Field notes on NPM dependency confusion, typosquat patterns, and the metadata that escapes repository review entirely.

Founder byline - 2026-05-04

The blind spot everyone trips on

If you've shipped a Node project in the last five years, you have a package.json that resolves to between 600 and 2,400 transitive dependencies depending on how rough you've been with npm install. Your security tooling almost certainly scans the repo. It almost certainly does not scan the graph that npm actually downloaded on your last prod-2026-05-01 build.

Those two things are not the same. The repo declares intent.

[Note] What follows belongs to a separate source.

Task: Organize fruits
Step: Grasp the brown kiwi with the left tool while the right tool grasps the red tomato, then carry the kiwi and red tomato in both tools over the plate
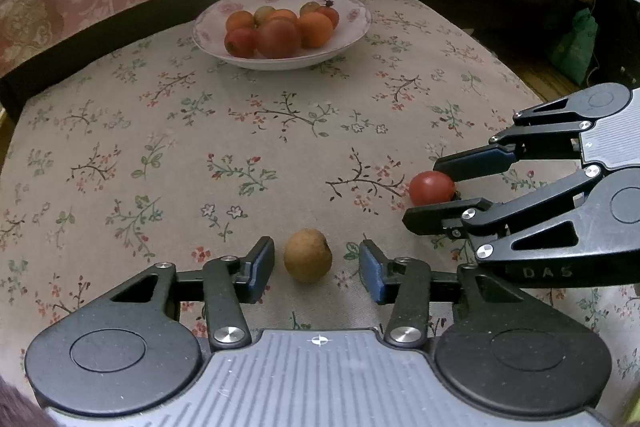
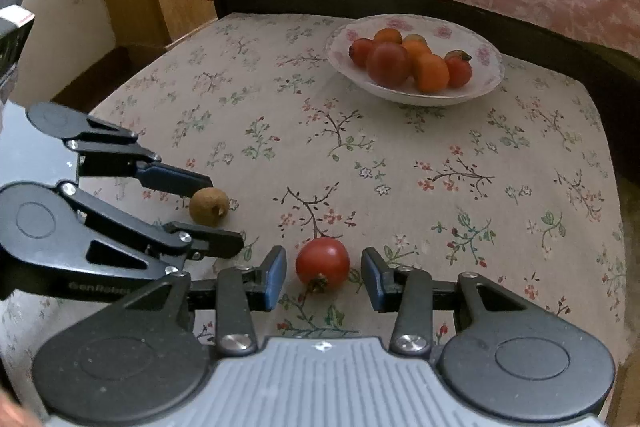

The graph is what runs.

I've spent the last six months looking at the gap, and the short version is this: the dependency graph leaks more than the repo because the metadata you don't review — maintainer changes, publish history, install scripts, source URLs, tarball contents — is where 80% of supply-chain risk actually lives. The repo audit catches the obvious. The graph audit catches everything else.

Four patterns I see weekly

Typosquat candidates. Someone publishes reqeusts-oauth (note the swapped letters) and it sits at 12 weekly downloads for a year. Then someone with a tired Tuesday and an autocomplete that lies adds it to a build. The package itself is plausible — it has a README, a package.json, even a couple of tests — and it ships a malicious postinstall script that lifts your ~/.npmrc and ~/.aws/credentials. The repo audit won't catch this. The repo doesn't have the malicious code. The graph does.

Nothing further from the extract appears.